**What you are asked to do**
Below are some entries. Return exactly the lines from the one with "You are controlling" through the final line, leaving out any pictures.

**Data supplied**
::::::

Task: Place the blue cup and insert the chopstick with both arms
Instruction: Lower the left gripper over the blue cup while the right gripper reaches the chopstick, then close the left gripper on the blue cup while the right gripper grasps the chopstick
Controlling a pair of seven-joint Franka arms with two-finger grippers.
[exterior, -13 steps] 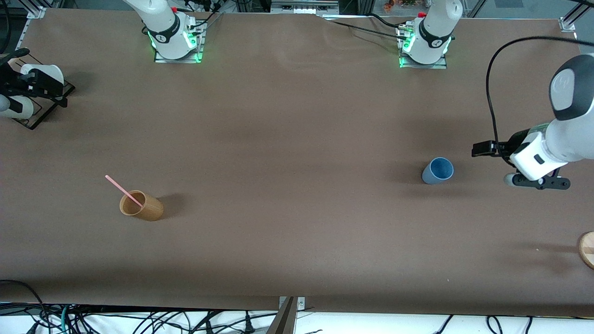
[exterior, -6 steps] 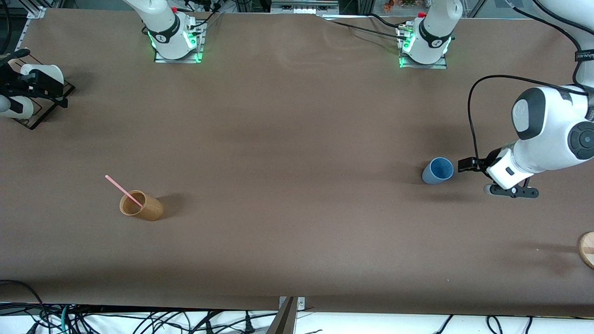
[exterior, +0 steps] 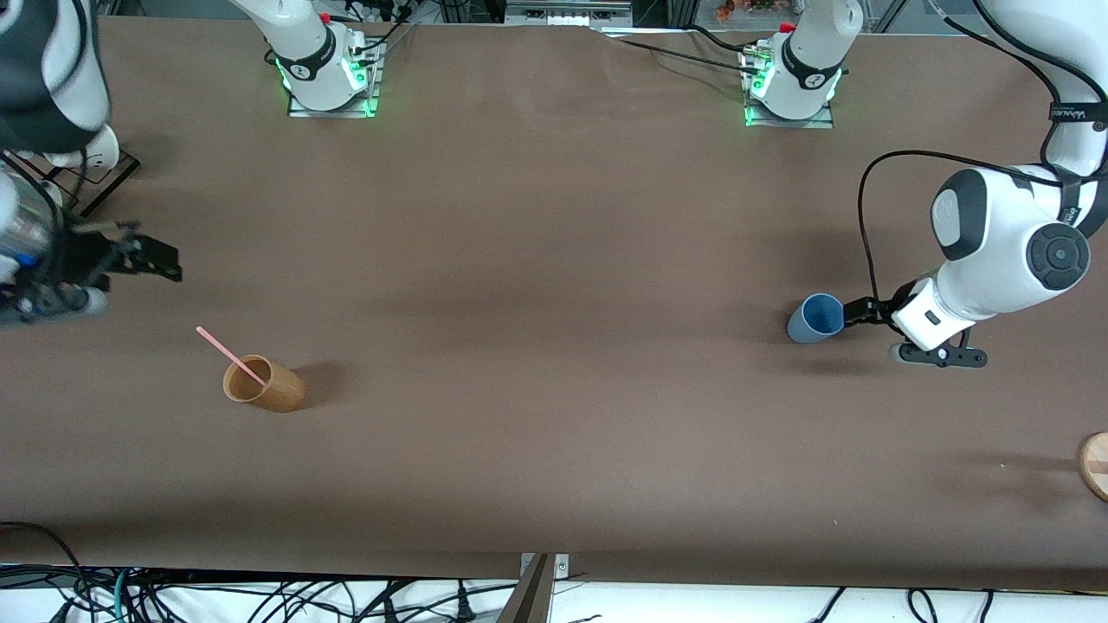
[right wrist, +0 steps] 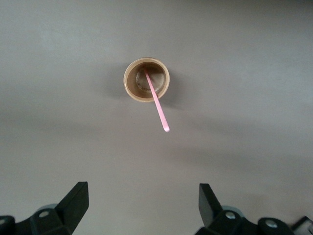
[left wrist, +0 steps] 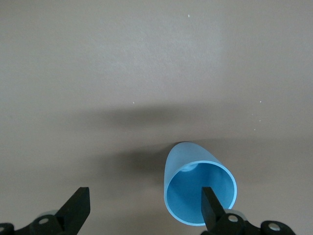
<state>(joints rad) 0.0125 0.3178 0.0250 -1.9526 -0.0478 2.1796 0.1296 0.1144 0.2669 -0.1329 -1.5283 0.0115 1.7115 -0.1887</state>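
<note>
**Both grippers spread wide, blue cup and chopstick unheld**

The blue cup [exterior: 815, 317] stands upright on the brown table [exterior: 537, 285] at the right of the front frame, about mid-height, toward the left arm's end. The left gripper [exterior: 866, 333] sits just beside it, its fingers spread wide; one fingertip [left wrist: 211, 205] overlaps the cup's rim [left wrist: 199, 193] low in the left wrist frame, and contact cannot be judged.

The chopstick [exterior: 230, 356] leans in the tan wooden cup [exterior: 263, 384] at the lower left of the front frame, its free end pointing toward the upper left. In the right wrist frame the stick [right wrist: 157, 99] and cup [right wrist: 146, 79] lie in the upper middle.

The right gripper [exterior: 130, 268] is over the table at the left edge, fingers parted and holding nothing, above the tan cup in that frame.

A round wooden piece [exterior: 1095, 465] shows at the lower right edge.
</note>
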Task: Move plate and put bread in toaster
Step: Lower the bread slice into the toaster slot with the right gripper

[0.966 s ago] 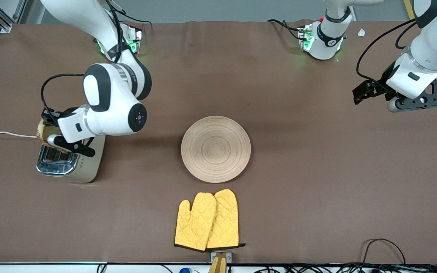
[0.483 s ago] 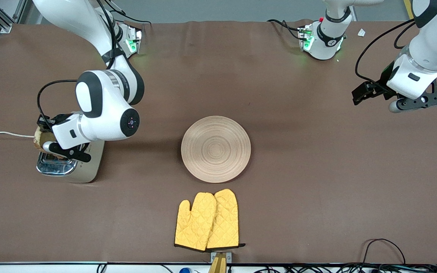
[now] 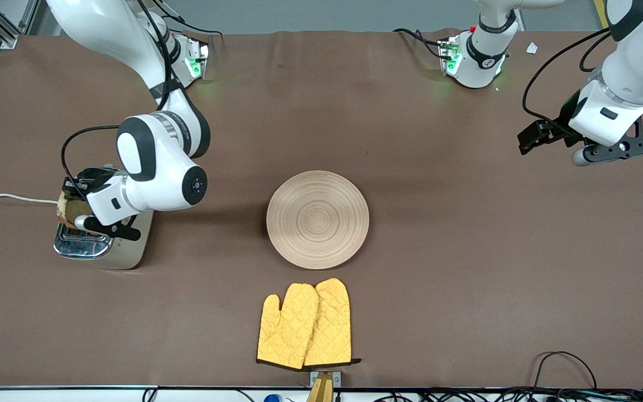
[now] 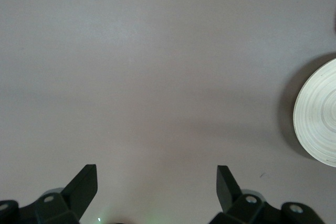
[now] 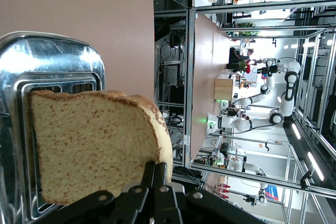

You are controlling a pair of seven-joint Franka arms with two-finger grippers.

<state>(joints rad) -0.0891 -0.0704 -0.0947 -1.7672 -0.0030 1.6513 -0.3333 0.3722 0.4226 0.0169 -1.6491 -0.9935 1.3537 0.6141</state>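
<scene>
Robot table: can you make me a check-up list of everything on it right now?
Surface: brown cloth on the table.
Job's things: plate lies mid-table; bread held over the toaster, not yet in a slot.
Clutter: yellow oven mitts, nearer the front camera than the plate.
Grippers: right gripper shut on the bread; left gripper open, waiting over bare cloth at the left arm's end.
Cables: white cord runs from the toaster; black cables at the table's near edge.
Surroundings: lab racks in the right wrist view.
</scene>
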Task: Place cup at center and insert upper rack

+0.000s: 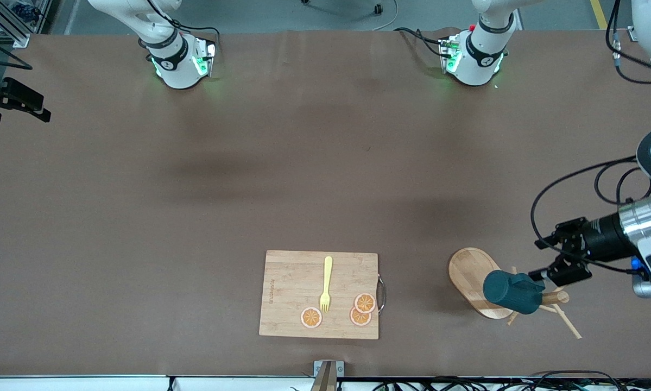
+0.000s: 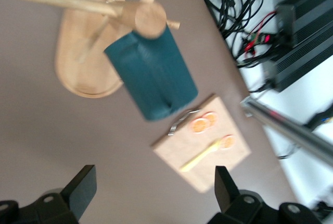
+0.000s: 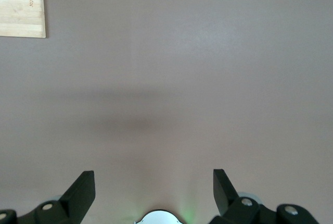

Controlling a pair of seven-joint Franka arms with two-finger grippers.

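Brown table (image 1: 195,217), cup (image 1: 512,291) on upper rack (image 1: 469,271), cutting-board (image 1: 292,293) lettering perhaps unreadable; left pincer (image 1: 548,259) and right pincer (image 3: 153,190) both open.

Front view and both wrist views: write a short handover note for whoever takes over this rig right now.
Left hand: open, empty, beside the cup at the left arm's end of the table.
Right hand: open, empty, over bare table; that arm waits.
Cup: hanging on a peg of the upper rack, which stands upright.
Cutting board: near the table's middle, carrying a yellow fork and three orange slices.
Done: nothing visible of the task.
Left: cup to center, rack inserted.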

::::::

**Answer box**
You are controlling a pair of seven-joint Franka arms with two-finger grippers.

<state>(joints rad) -0.0891 -0.0704 -0.0947 -1.7672 -0.0030 1.6513 -0.3333 0.3722 0.4226 0.0169 -1.6491 -0.9935 1.3537 0.6141</state>
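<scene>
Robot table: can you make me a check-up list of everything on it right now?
Surface: brown cloth on the table.
Job's things: plate lies mid-table; bread held over the toaster, not yet in a slot.
Clutter: yellow oven mitts, nearer the front camera than the plate.
Grippers: right gripper shut on the bread; left gripper open, waiting over bare cloth at the left arm's end.
Cables: white cord runs from the toaster; black cables at the table's near edge.
Surroundings: lab racks in the right wrist view.
</scene>
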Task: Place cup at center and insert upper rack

+0.000s: 
+0.000s: 
+0.000s: 

Controlling a pair of seven-joint Franka arms with two-finger grippers.

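Brown table (image 1: 195,217), cup (image 1: 512,291) on upper rack (image 1: 469,271), cutting-board (image 1: 292,293) lettering perhaps unreadable; left pincer (image 1: 548,259) and right pincer (image 3: 153,190) both open.

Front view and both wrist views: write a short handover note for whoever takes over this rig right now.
Left hand: open, empty, beside the cup at the left arm's end of the table.
Right hand: open, empty, over bare table; that arm waits.
Cup: hanging on a peg of the upper rack, which stands upright.
Cutting board: near the table's middle, carrying a yellow fork and three orange slices.
Done: nothing visible of the task.
Left: cup to center, rack inserted.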

What this exercise needed has been supplied.